Task to carry out
Every line from the one with "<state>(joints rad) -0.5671" to the end of the data needs to be copied exactly, and no line before it.

Collected data
+-------+
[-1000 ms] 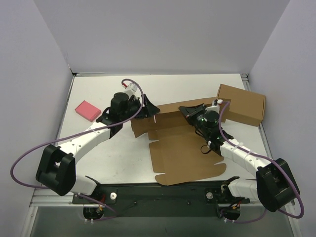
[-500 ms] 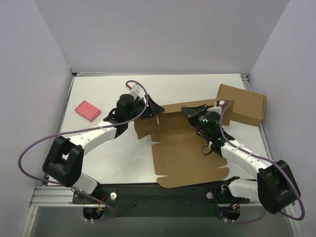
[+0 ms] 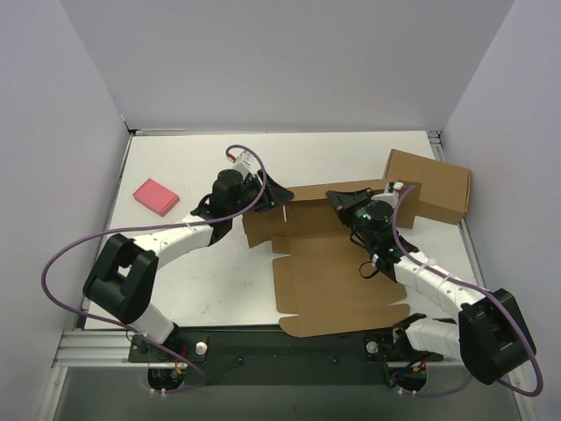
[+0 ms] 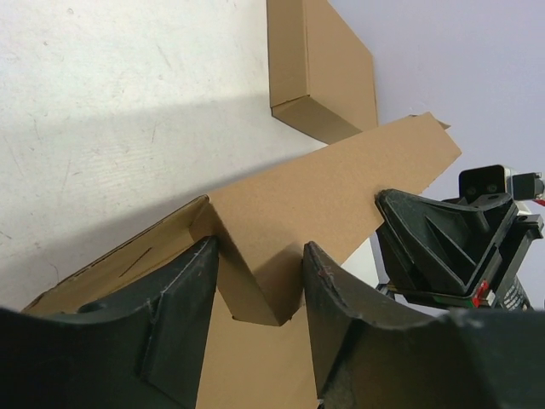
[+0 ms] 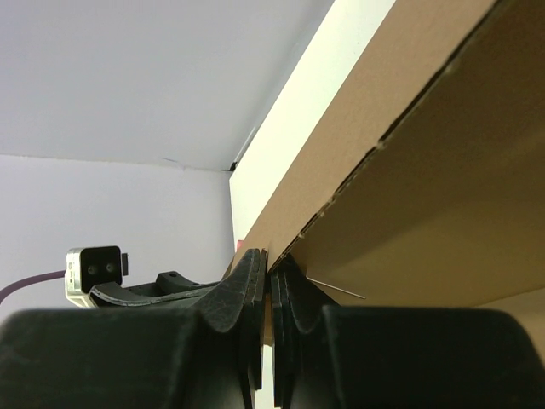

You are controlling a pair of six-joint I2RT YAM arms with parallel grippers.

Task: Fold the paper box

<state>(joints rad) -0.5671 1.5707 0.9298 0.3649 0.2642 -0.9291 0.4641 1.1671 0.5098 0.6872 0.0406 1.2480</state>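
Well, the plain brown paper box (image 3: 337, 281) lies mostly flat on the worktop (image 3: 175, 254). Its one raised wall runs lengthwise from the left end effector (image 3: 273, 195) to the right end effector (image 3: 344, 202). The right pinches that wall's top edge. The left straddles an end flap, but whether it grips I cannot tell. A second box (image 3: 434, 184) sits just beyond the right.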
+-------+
Response to this exercise
<state>(joints rad) -0.5671 1.5707 0.9298 0.3649 0.2642 -0.9291 0.4641 1.1671 0.5098 0.6872 0.0406 1.2480</state>
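Well, the plain brown paper box (image 3: 337, 281) lies mostly flat on the worktop (image 3: 175, 254). Its one raised wall runs lengthwise from the left end effector (image 3: 273, 195) to the right end effector (image 3: 344, 202). The right pinches that wall's top edge. The left straddles an end flap, but whether it grips I cannot tell. A second box (image 3: 434, 184) sits just beyond the right.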

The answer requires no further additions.